A total of 15 start-ups, including three from Indore, were selected from over 300 applications to be featured at the event, and the winner will be decided by a panel of industrial experts from the field of entertainment, education, healthcare and technology.
“The country is experiencing a boom in all sectors. The start-up culture is seeping in. It is therefore important that the talent is rightly gauged and worked upon,” said Rishikesh Krishnan, director IIM-Indore.
Industry experts in attendance said education and healthcare are the sectors to keep an eye on in the coming future.
Rishi Kapal, chief executive (program innovations), EDUGILD, said, “Nothing is impossible these days. All one needs is the right motivation and database, and the company is good to go. Before beginning with a journey as an entrepreneur, one needs to be a risk-taker.”
Also at the event, Kris Gopalakrishnan, co-founder of Infosys, delivered a lecture on ‘Lessons on entrepreneurship’, shared his journey to success with the audience. “When we started with Infosys in 1981, it was just seven of us. Today, we are counted amongst the biggest companies of the world. All this was never easy, but it was our passion to create our dream that got (kept us going).”
Regarding the data presented by a US university on the classification of start-ups, Gopalkrishnan said, “It is very surprising that only 5-6% of management students wish to open their own venture, while the percentage is extremely high amongst engineering students. A similar culture exists in our country too.”
‘Youngsters in the country want to play it safe’
Ronnie Screwvala, UTV group founder, an entrepreneur and philanthropist, said, “The young India is growing in sectors where there is no policy restraint.

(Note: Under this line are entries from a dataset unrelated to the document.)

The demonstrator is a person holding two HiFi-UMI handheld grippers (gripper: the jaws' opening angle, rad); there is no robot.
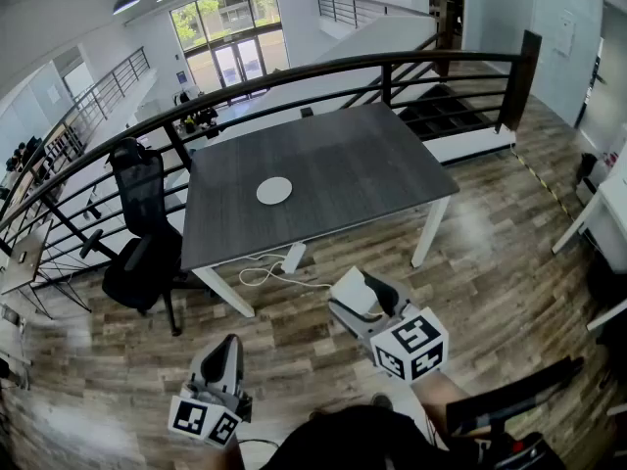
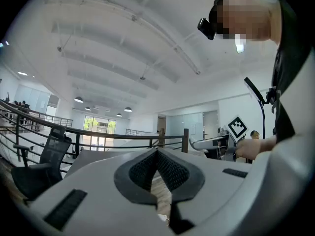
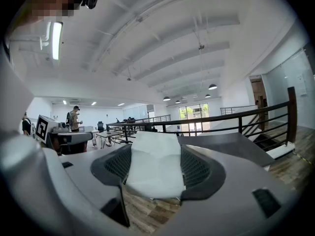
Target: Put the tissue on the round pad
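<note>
One part of the job looks done, and most of it is left. The tissue [image 3: 155,171] is not on the pad [image 1: 274,190] yet. It is white and folded. It sits between the jaws of the right gripper [image 3: 155,150], and the jaws squeeze it from both sides, so it is held up in the air. The right gripper hangs over the wood floor [image 1: 470,262], well away from the table [image 1: 362,155]. The pad is a small white circle near the middle of the grey table, and nothing lies on it. The left gripper [image 1: 232,346] has its jaws together with nothing in them, and it is low down, far from the table too. I think the next part is to carry the tissue over to the table, bring it down on the white circle, and open the jaws to let go. The tissue is soft and floppy, so it may hang off the edge of the pad if it lands crooked
</note>
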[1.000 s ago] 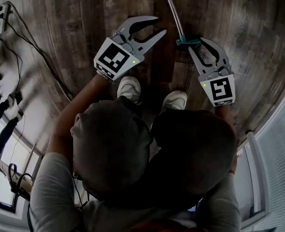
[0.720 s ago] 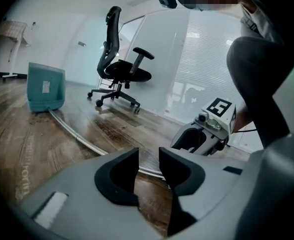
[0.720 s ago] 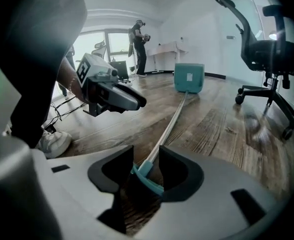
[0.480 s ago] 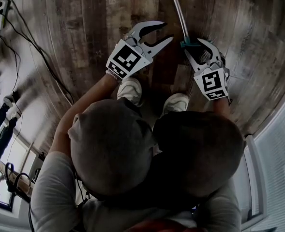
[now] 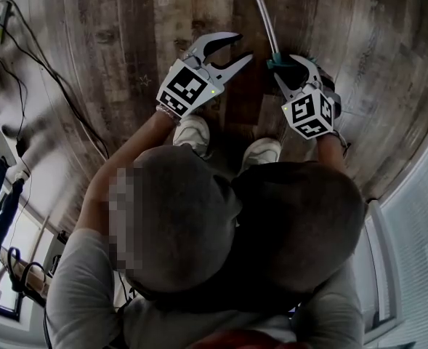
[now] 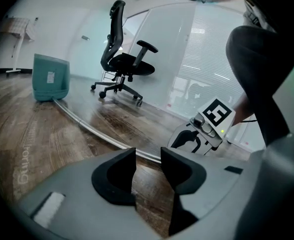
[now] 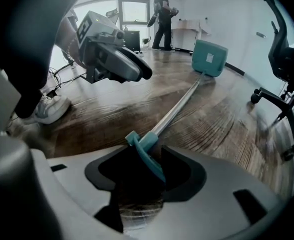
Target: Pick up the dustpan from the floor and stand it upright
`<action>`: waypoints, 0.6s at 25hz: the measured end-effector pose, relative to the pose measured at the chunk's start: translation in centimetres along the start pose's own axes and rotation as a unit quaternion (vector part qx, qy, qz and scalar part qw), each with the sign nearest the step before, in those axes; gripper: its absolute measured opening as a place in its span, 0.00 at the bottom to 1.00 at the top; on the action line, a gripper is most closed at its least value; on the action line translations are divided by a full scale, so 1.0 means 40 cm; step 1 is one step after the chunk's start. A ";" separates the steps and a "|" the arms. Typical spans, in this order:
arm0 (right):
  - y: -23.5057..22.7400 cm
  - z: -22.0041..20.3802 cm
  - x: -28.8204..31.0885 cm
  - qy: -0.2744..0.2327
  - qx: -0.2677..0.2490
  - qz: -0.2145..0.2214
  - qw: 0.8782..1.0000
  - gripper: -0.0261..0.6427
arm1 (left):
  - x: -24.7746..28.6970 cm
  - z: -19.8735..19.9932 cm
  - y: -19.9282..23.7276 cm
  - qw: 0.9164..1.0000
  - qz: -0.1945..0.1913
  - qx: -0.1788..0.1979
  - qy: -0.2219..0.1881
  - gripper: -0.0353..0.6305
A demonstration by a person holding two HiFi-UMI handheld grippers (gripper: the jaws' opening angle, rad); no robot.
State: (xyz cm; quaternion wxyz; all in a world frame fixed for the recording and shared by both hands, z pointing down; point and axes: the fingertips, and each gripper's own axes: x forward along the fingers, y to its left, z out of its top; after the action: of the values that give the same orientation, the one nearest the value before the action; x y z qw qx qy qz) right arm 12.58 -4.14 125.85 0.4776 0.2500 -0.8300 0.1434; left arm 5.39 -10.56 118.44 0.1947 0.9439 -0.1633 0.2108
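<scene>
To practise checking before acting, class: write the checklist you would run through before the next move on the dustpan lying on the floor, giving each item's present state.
1. Teal handle grip between the right gripper jaws: ok.
2. Right jaws clamped on it: not ok; they have just been opening and stand open.
3. Left gripper free: ok; its jaws have just been opening, with only floor between them.
4. Dustpan upright: not ok; pan and shaft lie along the floor.
5. Office chair clear of the pan: ok, probably.
6. Grip end lifted off the floor: cannot tell.
</scene>
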 end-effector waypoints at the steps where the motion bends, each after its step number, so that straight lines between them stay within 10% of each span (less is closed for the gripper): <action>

The telecom industry and IT sector are areas where there are no hurdles at all. Youngsters can expand themselves manifold times, but many of them don’t wish to take the risk.”
Stating that the mindset of youngsters needs to be channelized in the right direction, Screwvala said, “When I founded UTV 25 years back, I had no godfather backing me up. I had a plan and was passionate about it.”
He said self-confidence and a belief in ones’ idea was all that is required to pitch for any amount of funding.
Screwvala also took the opportunity to share details about his new venture ‘Upgrad’. “A number of youngsters these days wish to take a break and then pursue their masters. These students usually work in their gap year. It is in this (gap) year that we wish to bring them world-class education,” he said, adding that courses in entrepreneurship, data analysis and commerce start November this year.